Kevin Kofler wrote:
Bradley Baetz wrote:
Can someone who wants the new versions immediately explain why they
don't want to wait an average of 3 months for the next fedora release?
Because if you need the bugfix or the new feature now, any wait is too long.
Why is waiting for a new feature for 3 months too long? Excluding
support for new hardware, if you want a bleeding edge feature run rawhide.
Note that I'm *NOT* objecting to bugfixes, or new packages, or trying to
force maintainers to backport individual fixes.
Also because you'll then also get those major changes which were
intentionally not pushed as updates to that release, e.g. KDE 4 for Fedora
9, kdepim 4, Amarok 2, digiKam 0.10 and Krusader 2 for Fedora 10, probably
KOffice 2 for Fedora 11.
So you want the latest and greatest new version, as long as its not too new?
And because if you don't want new versions, you can use CentOS or Debian
stable or Ubuntu or openSUSE or any other distribution which does not push
version updates to releases. Why take away Fedora's unique selling point?

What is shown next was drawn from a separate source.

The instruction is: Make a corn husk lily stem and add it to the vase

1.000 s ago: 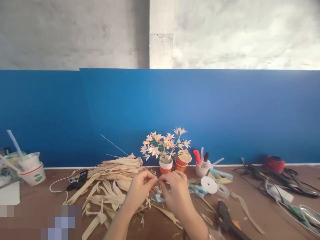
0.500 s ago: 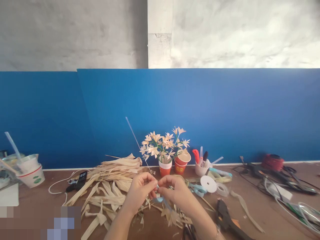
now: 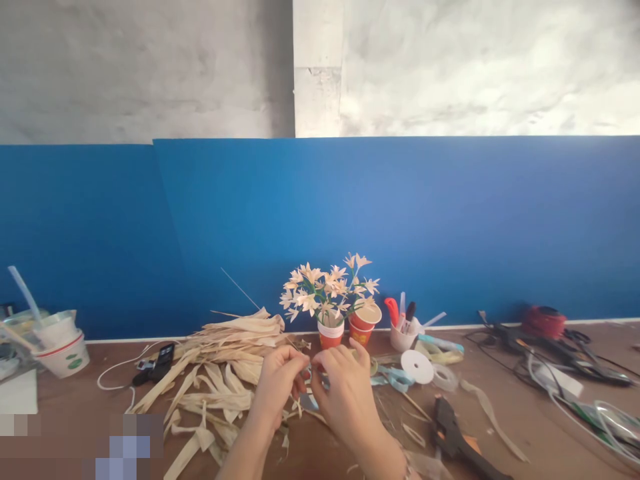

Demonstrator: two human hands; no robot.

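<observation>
My left hand [image 3: 281, 383] is closed in a pinch in the middle of the head view. A thin pale wire [image 3: 240, 289] slants up and left from the direction of its fingertips. My right hand [image 3: 345, 393] meets it from the right, thumb and forefinger pinched near the left fingertips, its back turned to the camera. What those right fingertips grip is hidden. A bit of light blue ribbon [image 3: 309, 401] shows just below and between both hands. Pale husk flowers [image 3: 313, 287] on green stems stand in stacked paper cups [image 3: 331, 333] behind the hands.
Dry husks [image 3: 235, 340] are heaped on the left of the brown table [image 3: 117, 407]. Right of the hands lie a white spool [image 3: 417, 367], blue ribbon loops [image 3: 399, 380] and a black glue gun [image 3: 453, 433]. Behind are a pen cup [image 3: 401, 338] and red cups [image 3: 361, 333].
The wire has swung lower and to the left. My right hand has turned over, its back now up and its fingers raised. Scissors and husk flowers below it no longer show.
</observation>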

If you don't like the way Fedora works, you should be using another
distribution, not trying to strong-arm Fedora into working the way you
want.
There's a difference between pushing new versions that fix bugs, and
pushing them the day after an upstream release to stable and rawhide
simultaneously, with a comment of 'new version'.
I enable updates-testing on occasion, and test updates, and file bugs.
But I do that knowing that stuff has a higher risk of breaking, and its
my choice. Similarly, when I upgrade from F9 to F10 I expect something
won't work right (whether or not that's a good thing is a different
question that I don't want to get into).
I don't think its unreasonable for a user, once they've installed a
distribution, to keep using it and its stable updates without wireless
breaking (multiple times), printers to stop working, NM to stop working,
or gphoto to stop talking to my camera.
None of those are hypothetical, BTW. And yes, I filed bugs, bisected
upstream git trees, and supplied patches, but I shouldn't have to wonder
what each stable push will break - if I wanted that I'd use rawhide.
Yes, finding and fixing those bugs in F9 meant that the bug wasn't in
F10, but to a user who just wants to Get Stuff Done and isn't going to
upgrade to F10 on release day, thats not a positive.
My point is that every update may fix things, but it may also break
things. There's a risk/reward tradeoff that is different for different
packages and maybe there's a sample bias too (ie we only see the
packages that go out when they break stuff, and never have several
hundred post threads about packages that are held back for rawhide).